**EXERCISE**
Reproduce the listing that follows word for word, without its pictures.
• • • • •
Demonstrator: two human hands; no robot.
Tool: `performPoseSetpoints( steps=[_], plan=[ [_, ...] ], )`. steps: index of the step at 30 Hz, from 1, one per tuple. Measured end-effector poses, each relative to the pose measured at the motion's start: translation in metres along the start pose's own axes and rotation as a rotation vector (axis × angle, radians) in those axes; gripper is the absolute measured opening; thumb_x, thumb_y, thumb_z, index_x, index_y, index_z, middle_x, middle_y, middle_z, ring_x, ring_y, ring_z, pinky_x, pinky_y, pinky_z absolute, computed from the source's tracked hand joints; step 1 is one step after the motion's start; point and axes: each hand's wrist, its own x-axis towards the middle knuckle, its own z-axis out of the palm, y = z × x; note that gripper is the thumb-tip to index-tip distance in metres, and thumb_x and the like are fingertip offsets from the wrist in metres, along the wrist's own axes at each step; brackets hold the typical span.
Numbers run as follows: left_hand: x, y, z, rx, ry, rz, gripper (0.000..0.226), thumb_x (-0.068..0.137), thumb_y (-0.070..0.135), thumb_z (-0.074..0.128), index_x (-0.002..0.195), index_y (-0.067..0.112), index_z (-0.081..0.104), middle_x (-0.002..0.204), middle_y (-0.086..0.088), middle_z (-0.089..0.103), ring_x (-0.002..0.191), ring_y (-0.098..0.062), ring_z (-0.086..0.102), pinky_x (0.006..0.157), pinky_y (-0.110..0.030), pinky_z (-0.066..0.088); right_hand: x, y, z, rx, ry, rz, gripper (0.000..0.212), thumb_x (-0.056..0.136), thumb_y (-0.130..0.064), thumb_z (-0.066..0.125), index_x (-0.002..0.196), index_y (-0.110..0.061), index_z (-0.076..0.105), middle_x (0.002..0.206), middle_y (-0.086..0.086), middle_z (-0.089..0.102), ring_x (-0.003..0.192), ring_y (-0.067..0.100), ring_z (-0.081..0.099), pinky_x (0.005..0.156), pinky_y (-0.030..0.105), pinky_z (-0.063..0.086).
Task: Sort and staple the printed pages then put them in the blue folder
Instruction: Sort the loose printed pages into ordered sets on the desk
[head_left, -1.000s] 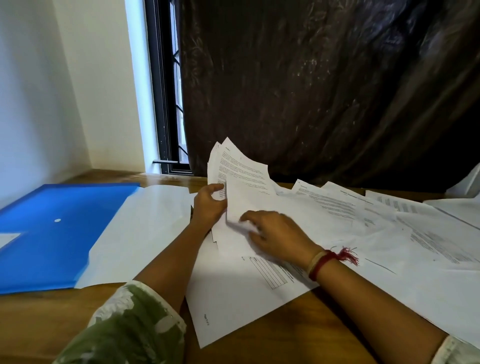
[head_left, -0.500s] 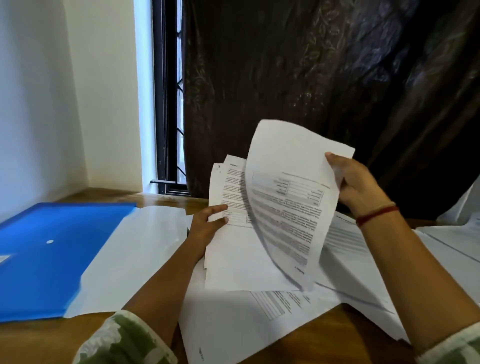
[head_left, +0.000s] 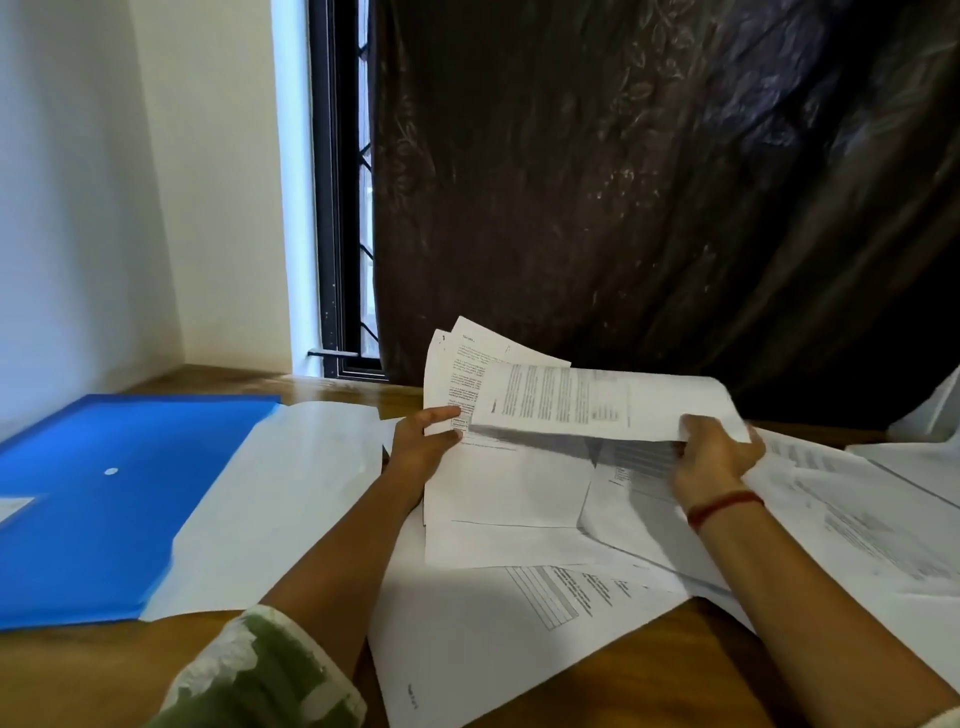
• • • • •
**RESULT**
Demonstrator: two human hands; no robot.
Tool: `performPoseSetpoints( steps=[_], plan=[ [_, ...] ], )`. steps: index of the step at 30 Hz, from 1, one per tuple. Measured end-effector poses, each relative to the pose measured at the motion's start: translation in metres along the start pose's own axes and rotation as a rotation vector (axis × angle, radians) in those axes; gripper is the absolute measured opening; thumb_x, thumb_y, thumb_z, index_x, index_y, index_z, middle_x, middle_y, middle_z, ring_x, ring_y, ring_z, pinky_x, pinky_y, pinky_z absolute, computed from the source's tracked hand joints; step 1 is one step after the motion's start; point and axes: each hand's wrist, its own x-axis towards the middle knuckle, its own z-axis out of the palm, y = z × x; note that gripper is the thumb-tip to index-tip distance in metres, and thumb_x and the like are fingertip offsets from the wrist in metres, along the wrist's own axes at each step; brackets hold the typical span.
Numbers run as follows: left_hand: x, y, z, rx, ry, rz, gripper (0.000..0.226), thumb_x (-0.068..0.137), thumb_y (-0.070..0.135), thumb_z (-0.074..0.128), index_x (-0.002..0.195), index_y (-0.067..0.112), index_z (-0.081..0.104), middle_x (-0.002..0.204), middle_y (-0.086..0.088), middle_z (-0.089..0.103), ring_x (-0.002..0.191), ring_y (-0.098..0.062), ring_z (-0.086..0.102), pinky_x (0.006..0.157), pinky_y (-0.110..0.030), pinky_z (-0.066..0.088); right_hand: x, y, z, rx, ry, rz, gripper (0.000..0.212), thumb_x (-0.056..0.136), thumb_y (-0.130..0.064), thumb_z (-0.066..0.125), index_x (-0.002..0.196), index_y (-0.110..0.061), index_z (-0.076..0.105), middle_x (0.002..0.206), middle_y (-0.086..0.086), middle_z (-0.089..0.102), ring_x (-0.003..0.192), ring_y (-0.067..0.100), ring_z (-0.081..0.099), pinky_x (0.005..0.156), pinky_y (-0.030..0.105), pinky_z (-0.063..0.086).
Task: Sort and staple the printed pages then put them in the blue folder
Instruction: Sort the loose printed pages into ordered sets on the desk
[head_left, -1.000s] 
[head_left, -0.500s] 
[head_left, +0.000s] 

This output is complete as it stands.